Further, this technology (MTL or I.sup.2 L) and its various applications has been described in a number of U.S. Patents and Publications, a number of which are identified below:
U.S. Pat. No. 3,643,231 entitled "Monolithic Associative Memory Cell" granted Feb. 15, 1972 to F. H. Lohrey and S. K. Wiedmann, and of common assignee herewith. The Lohrey et al patent discloses an associative memory storage cell having two cross-connected transistors with the word line for the cell connected to the common emitters of the two transistors and having each of the bases of the two transistors connected to the base of an input/output transistor. The emitter of each of these input/output transistors is connected to a separate bit line and the collectors of the input/output transistors are connected together and to the associative sense amplifier. To associatively search the memory, one of the bit lines is lowered. This causes the input/output transistor connected to the lowered bit line to conduct and thereby give a no-match signal to the associative sense amplifier if its base is connected to the base of the conducting one of the two cross-connected transistors and it causes that transistor to remain nonconductive and thereby give a match signal to the associative sense amplifier if it is connected to the base of the non-conducting one of the two cross-connected transistors.
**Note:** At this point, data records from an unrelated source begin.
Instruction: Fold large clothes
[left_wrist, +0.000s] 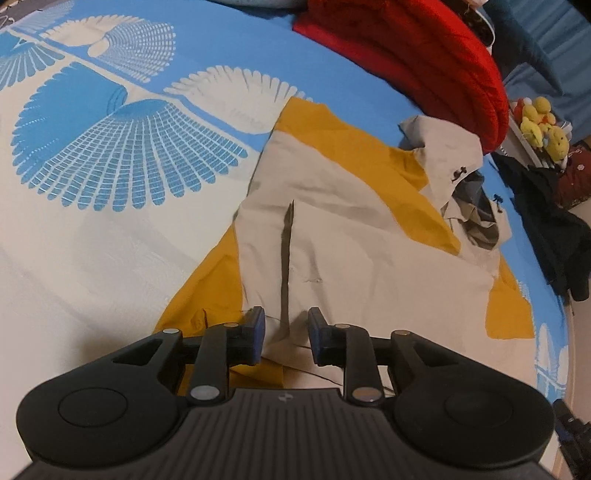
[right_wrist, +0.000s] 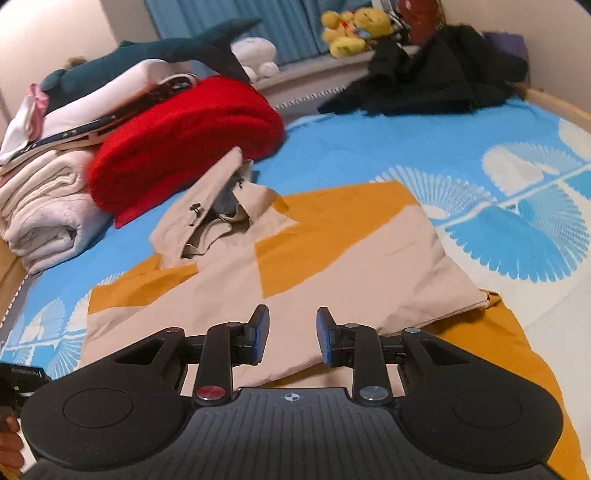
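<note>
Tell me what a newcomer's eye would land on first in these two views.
First, the beige and mustard jacket spread flat across the middle of the bed, hood end toward the far side. Next, the bright red folded blanket just beyond the hood, stacked against pale folded laundry. Under it all, the blue and white fan-patterned bedspread fills the frame.

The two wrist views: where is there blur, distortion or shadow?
Left wrist view: fisheye bends the blue and white patterned bedsheet; the gripper casts a soft shadow at lower left. Right wrist view: the red folded blanket and far plush toys look smeared.
</note>
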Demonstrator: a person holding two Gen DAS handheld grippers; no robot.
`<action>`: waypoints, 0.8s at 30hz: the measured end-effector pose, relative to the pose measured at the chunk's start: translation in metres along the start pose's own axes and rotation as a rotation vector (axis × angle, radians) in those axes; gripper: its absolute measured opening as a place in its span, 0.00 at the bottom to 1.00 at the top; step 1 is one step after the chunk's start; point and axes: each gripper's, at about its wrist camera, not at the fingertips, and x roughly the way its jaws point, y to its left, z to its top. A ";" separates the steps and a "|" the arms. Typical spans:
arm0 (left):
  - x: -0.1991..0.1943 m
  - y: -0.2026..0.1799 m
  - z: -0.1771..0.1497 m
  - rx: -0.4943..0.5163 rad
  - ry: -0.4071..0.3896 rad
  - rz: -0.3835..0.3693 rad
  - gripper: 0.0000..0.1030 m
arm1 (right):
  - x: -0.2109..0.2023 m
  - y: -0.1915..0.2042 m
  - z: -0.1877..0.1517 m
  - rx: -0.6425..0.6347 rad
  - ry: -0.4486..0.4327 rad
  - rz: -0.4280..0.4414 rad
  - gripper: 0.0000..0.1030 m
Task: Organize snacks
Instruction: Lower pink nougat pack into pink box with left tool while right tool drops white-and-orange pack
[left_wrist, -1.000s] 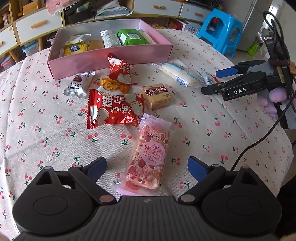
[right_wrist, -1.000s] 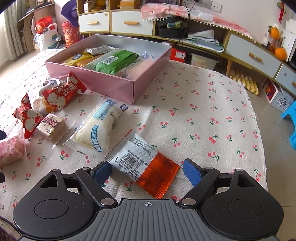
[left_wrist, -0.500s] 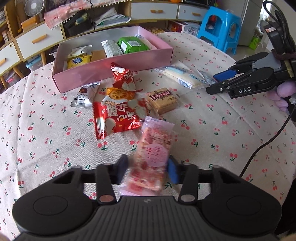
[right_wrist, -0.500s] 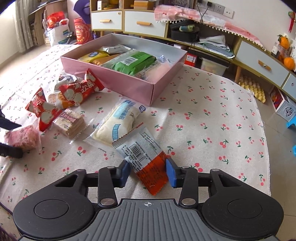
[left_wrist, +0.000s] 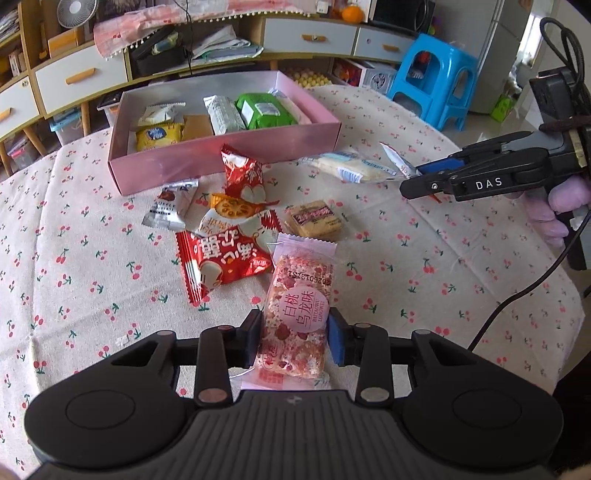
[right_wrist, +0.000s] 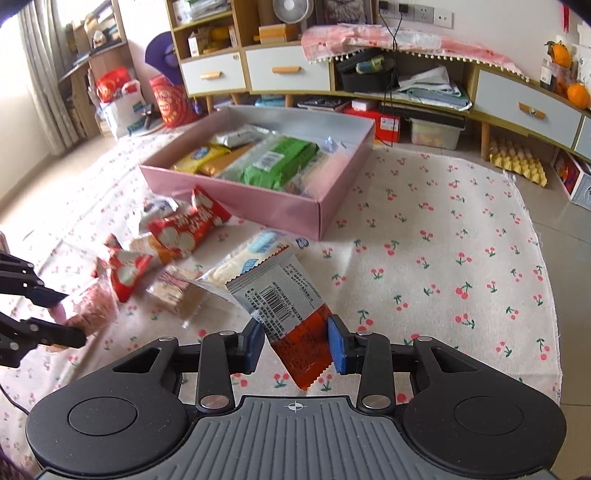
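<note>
My left gripper (left_wrist: 295, 332) has its jaws closing, and the pads press both sides of a pink peach-oolong snack bar (left_wrist: 301, 306) low over the cherry-print cloth. My right gripper (right_wrist: 295, 341) is also closing, pinching the orange end of a silver-and-orange packet (right_wrist: 291, 306) that is tilted up off the table. Each gripper shows in the other's view: the right gripper (left_wrist: 417, 177) at the right, the left gripper (right_wrist: 68, 317) at the left with the pink bar (right_wrist: 88, 306). The pink box (left_wrist: 221, 155), also in the right wrist view (right_wrist: 258, 199), stands farther back with several snacks inside.
Loose on the cloth lie red packets (left_wrist: 221, 258), an orange packet (left_wrist: 232, 206), a chocolate sachet (left_wrist: 171, 203), a biscuit (left_wrist: 314, 218) and a white bread pack (left_wrist: 351, 168). A black cable (left_wrist: 517, 295) crosses the table's right edge. A blue stool (left_wrist: 432, 88) and drawers stand behind.
Both grippers went from wide open to closed on their packets. The pink bar and the silver-orange packet have come up off the cloth, the latter tilting upward.
</note>
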 end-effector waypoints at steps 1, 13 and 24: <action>-0.001 0.000 0.001 0.001 -0.006 -0.001 0.32 | -0.002 0.001 0.001 -0.001 -0.007 0.004 0.34; -0.013 0.005 0.008 -0.030 -0.053 -0.011 0.32 | -0.020 0.004 0.013 0.072 -0.093 0.062 0.34; -0.017 0.016 0.022 -0.092 -0.090 -0.003 0.32 | -0.004 0.011 0.029 0.153 -0.101 0.046 0.34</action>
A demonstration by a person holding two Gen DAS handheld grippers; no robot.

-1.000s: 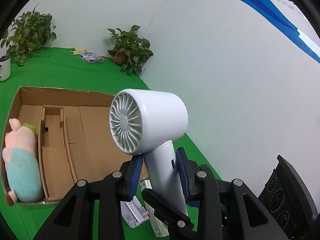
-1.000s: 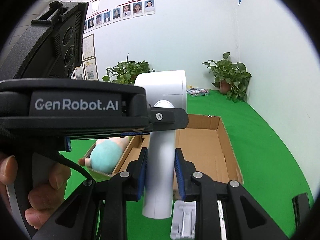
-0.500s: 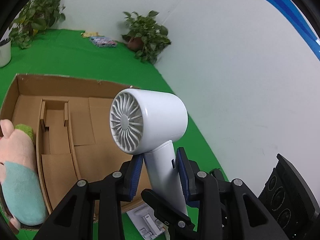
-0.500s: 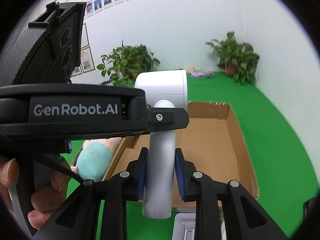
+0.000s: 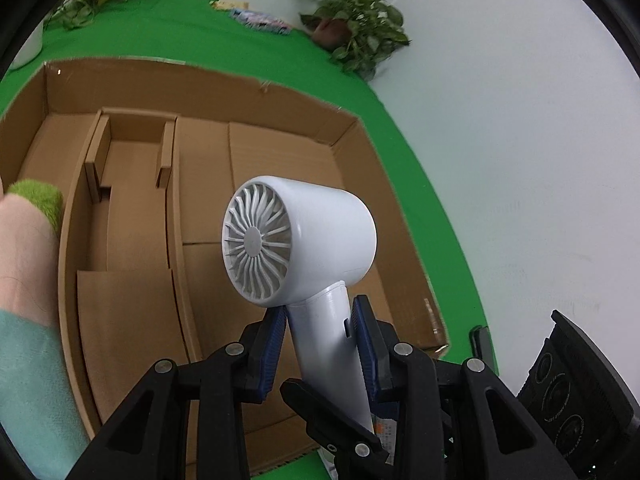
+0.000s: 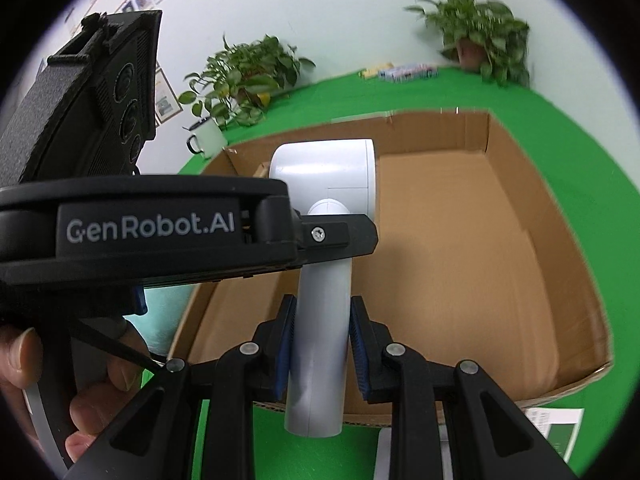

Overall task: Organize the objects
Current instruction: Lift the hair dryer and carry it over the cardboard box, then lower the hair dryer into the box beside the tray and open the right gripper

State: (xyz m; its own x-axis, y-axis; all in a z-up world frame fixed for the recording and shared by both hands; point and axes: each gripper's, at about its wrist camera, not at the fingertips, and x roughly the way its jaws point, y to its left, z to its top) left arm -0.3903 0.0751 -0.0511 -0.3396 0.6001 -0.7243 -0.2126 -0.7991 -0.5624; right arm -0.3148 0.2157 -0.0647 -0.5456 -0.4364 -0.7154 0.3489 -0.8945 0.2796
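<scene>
A white hair dryer [image 5: 304, 240] with a grey vent grille is held upright by its handle. My left gripper [image 5: 320, 344] is shut on the handle just under the head. My right gripper [image 6: 322, 348] is shut on the same handle lower down; the dryer [image 6: 324, 184] shows from behind there. Both hold it above the near edge of an open cardboard box [image 5: 280, 148] with inner dividers. A pink and teal plush toy [image 5: 28, 280] lies in the box's left compartment.
The box [image 6: 480, 240] sits on a green cloth [image 5: 168, 28]. Potted plants [image 5: 356, 28] and a white mug [image 6: 206, 140] stand at the back by the wall. Small packages [image 6: 408, 70] lie far back. Leaflets [image 6: 556, 428] lie near the box's front edge.
Both grippers have carried the hair dryer forward and tilted down, so it now hangs over the box's near part. The box fills more of both views.
</scene>
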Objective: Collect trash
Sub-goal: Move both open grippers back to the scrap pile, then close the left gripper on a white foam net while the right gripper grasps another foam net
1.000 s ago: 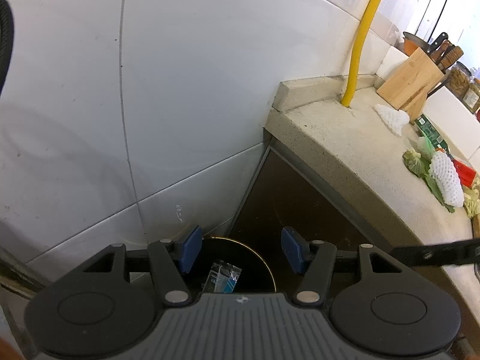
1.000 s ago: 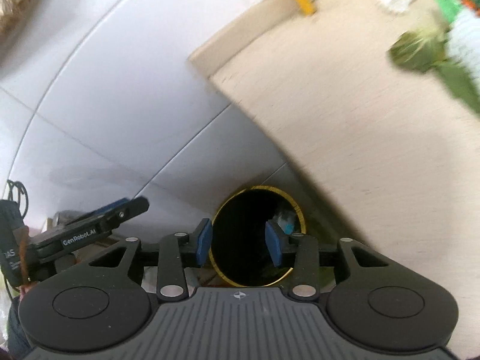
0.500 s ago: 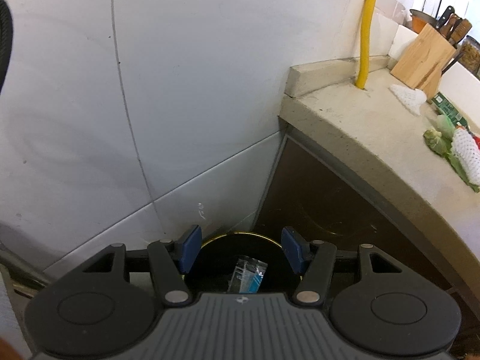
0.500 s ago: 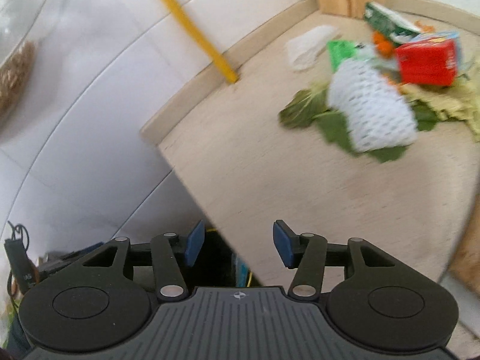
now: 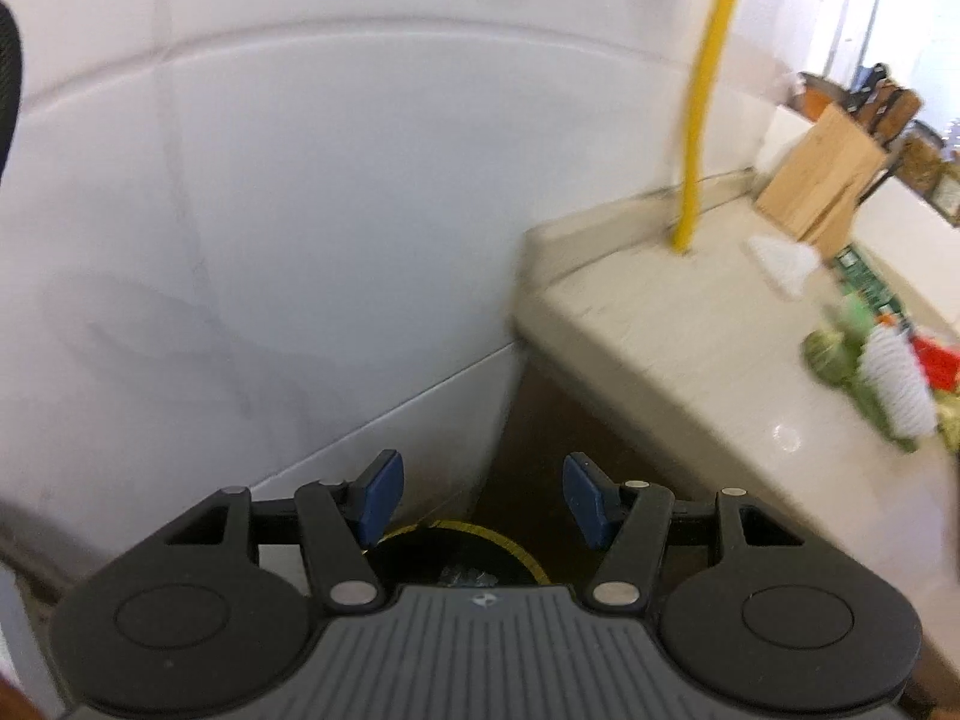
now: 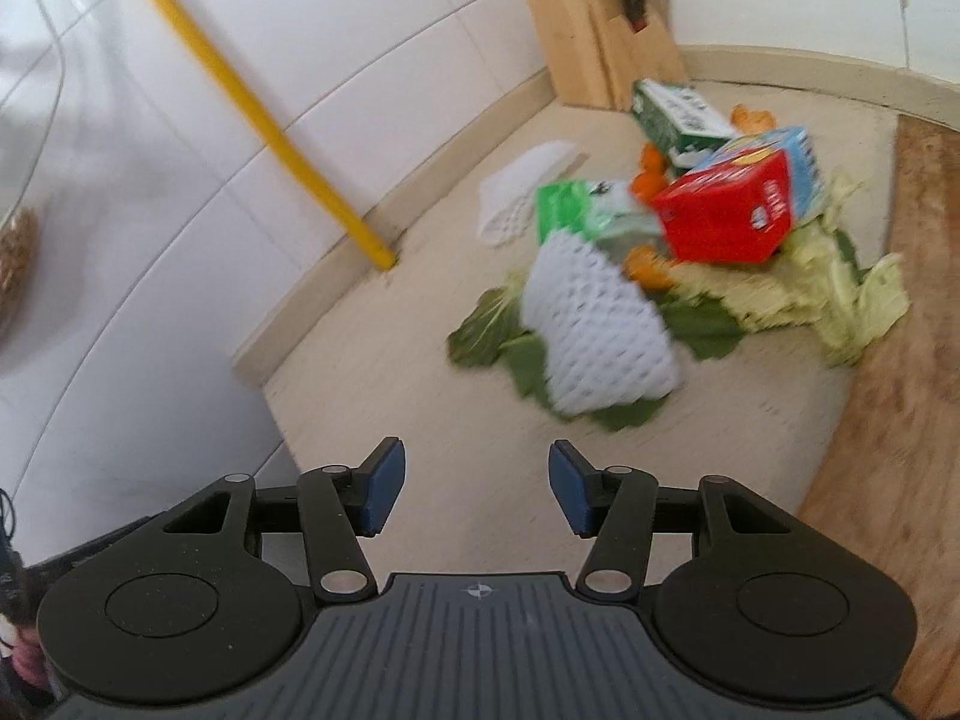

U.S. Pat. No. 3,736,477 entitled "Monolithic Semiconductor Circuit Concept of High Packing Density" granted May 29, 1973 to H. H. Berger and S. K. Wiedmann and of common assignee herewith. The Berger et al patent discloses a monolithic semiconductor circuit comprising a lateral PNP transistor and an inversely operated vertical NPN transistor. The lateral transistor is formed by a pair of mutually spaced P-type regions diffused in an N-type semiconductor body. The collector region has diffused therein a region of N-type and constituting the collector of the vertical transistor. The semiconductor body constitutes the base region of the lateral transistor and the emitter region of the vertical transistor.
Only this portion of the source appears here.